What you need to do.
Take the listing below and write it out again exactly, skipping any picture that it holds.

Supplied information.
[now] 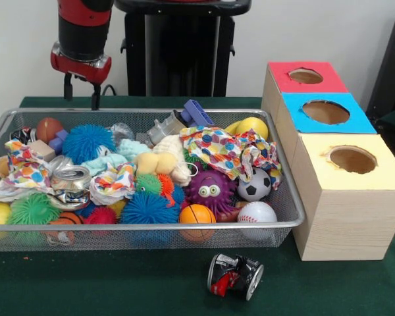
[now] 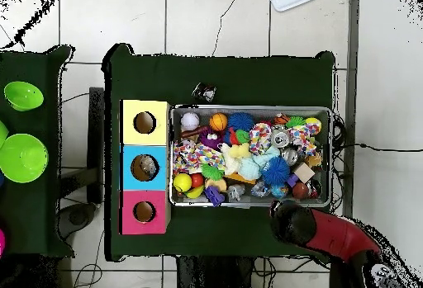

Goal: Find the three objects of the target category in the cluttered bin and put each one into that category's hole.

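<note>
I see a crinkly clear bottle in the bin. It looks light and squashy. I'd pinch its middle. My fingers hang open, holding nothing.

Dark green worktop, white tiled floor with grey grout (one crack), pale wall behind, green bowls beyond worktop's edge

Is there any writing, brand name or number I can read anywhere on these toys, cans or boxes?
None can be read.
Crushed can on the table: red and black print, too blurred to make out.
Silver can in the wire basket: no legible marking.
Red-topped box, blue-topped box and yellow-topped box: plain colours, no lettering.
Balls and paper wads: patterns only, no words.
</note>
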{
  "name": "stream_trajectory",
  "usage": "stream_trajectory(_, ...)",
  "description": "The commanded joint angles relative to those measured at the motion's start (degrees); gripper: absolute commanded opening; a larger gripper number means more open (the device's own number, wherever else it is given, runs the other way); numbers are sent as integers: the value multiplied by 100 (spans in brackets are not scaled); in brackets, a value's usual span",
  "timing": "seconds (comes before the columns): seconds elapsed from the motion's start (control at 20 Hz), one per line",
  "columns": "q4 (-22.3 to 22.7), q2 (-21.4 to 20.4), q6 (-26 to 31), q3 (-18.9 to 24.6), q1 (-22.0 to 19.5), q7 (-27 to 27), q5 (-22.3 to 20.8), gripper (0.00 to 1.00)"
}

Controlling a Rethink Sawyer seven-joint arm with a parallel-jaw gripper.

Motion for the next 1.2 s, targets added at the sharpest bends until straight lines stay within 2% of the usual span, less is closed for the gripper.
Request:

Written solution.
[now] 
[now] 

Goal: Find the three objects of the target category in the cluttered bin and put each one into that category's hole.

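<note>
I see a crinkly clear bottle in the bin. It looks light and squashy. I'd pinch its middle. My fingers hang open, holding nothing.

Dark green worktop, white tiled floor with grey grout (one crack), pale wall behind, green bowls beyond worktop's edge

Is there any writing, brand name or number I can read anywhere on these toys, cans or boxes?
None can be read.
Crushed can on the table: red and black print, too blurred to make out.
Silver can in the wire basket: no legible marking.
Red-topped box, blue-topped box and yellow-topped box: plain colours, no lettering.
Balls and paper wads: patterns only, no words.
</note>
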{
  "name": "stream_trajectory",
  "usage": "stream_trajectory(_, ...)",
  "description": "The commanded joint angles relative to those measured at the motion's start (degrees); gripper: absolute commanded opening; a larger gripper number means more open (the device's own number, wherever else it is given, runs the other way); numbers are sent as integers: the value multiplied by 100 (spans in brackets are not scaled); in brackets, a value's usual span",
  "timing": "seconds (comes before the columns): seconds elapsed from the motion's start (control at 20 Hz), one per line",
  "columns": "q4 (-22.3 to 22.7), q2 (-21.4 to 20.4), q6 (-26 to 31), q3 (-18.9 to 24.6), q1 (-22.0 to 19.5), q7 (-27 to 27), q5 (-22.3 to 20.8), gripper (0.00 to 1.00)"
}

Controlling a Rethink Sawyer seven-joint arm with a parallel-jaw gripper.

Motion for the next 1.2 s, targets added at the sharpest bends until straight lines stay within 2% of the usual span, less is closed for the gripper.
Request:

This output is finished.